# [Exercise objective]
Lines outside the range are not wanted. Give again exactly the lines between the line holding "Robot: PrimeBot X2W" and the line holding "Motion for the", inclusive, from the listing below.

┄┄┄┄┄┄┄┄┄┄

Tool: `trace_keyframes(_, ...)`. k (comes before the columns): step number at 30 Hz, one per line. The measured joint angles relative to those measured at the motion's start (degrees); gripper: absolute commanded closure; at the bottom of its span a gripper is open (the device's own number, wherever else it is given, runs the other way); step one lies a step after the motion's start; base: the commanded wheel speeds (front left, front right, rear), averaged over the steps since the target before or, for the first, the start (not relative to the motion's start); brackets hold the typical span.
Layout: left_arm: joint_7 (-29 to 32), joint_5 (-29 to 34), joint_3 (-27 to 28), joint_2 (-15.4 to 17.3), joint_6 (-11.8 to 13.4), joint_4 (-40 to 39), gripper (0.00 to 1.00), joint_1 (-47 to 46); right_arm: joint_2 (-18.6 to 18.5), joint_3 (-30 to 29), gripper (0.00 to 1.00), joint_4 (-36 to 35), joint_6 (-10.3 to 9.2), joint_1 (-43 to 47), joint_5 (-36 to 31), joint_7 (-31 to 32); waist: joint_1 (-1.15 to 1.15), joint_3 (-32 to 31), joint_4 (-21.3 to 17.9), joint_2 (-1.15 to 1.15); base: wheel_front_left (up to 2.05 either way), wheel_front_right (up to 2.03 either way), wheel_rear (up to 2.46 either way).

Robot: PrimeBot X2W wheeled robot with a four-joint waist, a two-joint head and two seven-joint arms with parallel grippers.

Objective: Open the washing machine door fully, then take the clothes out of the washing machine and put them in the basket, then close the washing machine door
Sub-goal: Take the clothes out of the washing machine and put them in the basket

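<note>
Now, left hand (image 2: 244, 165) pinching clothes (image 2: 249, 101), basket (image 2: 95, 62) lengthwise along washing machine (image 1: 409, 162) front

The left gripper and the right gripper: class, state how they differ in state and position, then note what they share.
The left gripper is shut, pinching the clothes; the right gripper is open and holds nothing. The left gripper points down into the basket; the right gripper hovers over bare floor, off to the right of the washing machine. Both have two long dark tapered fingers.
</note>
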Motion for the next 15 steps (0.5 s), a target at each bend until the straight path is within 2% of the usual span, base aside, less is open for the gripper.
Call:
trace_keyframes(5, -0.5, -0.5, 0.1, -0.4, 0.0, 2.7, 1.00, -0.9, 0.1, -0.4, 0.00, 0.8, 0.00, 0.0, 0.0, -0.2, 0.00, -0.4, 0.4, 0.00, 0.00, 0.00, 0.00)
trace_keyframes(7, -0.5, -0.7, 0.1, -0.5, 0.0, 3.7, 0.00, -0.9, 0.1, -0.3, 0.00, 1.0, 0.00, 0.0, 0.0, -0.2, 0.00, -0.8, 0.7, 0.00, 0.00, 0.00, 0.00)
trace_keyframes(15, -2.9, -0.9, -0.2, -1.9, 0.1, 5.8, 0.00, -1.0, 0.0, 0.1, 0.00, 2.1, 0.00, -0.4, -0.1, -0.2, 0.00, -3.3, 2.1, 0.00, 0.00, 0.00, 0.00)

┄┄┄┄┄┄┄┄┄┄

# [Response for this exercise]
Robot: PrimeBot X2W wheeled robot with a four-joint waist, a two-joint head and two seven-joint arms with parallel grippers.

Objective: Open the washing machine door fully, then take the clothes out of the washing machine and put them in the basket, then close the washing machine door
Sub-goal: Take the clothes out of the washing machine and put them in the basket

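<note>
Now, left hand (image 2: 244, 165) pinching clothes (image 2: 249, 101), basket (image 2: 95, 62) lengthwise along washing machine (image 1: 409, 162) front

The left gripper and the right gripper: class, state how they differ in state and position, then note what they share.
The left gripper is shut, pinching the clothes; the right gripper is open and holds nothing. The left gripper points down into the basket; the right gripper hovers over bare floor, off to the right of the washing machine. Both have two long dark tapered fingers.
</note>
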Motion for the next 15 steps (0.5 s), a target at each bend until the straight path is within 2% of the usual span, base aside, less is open for the gripper.

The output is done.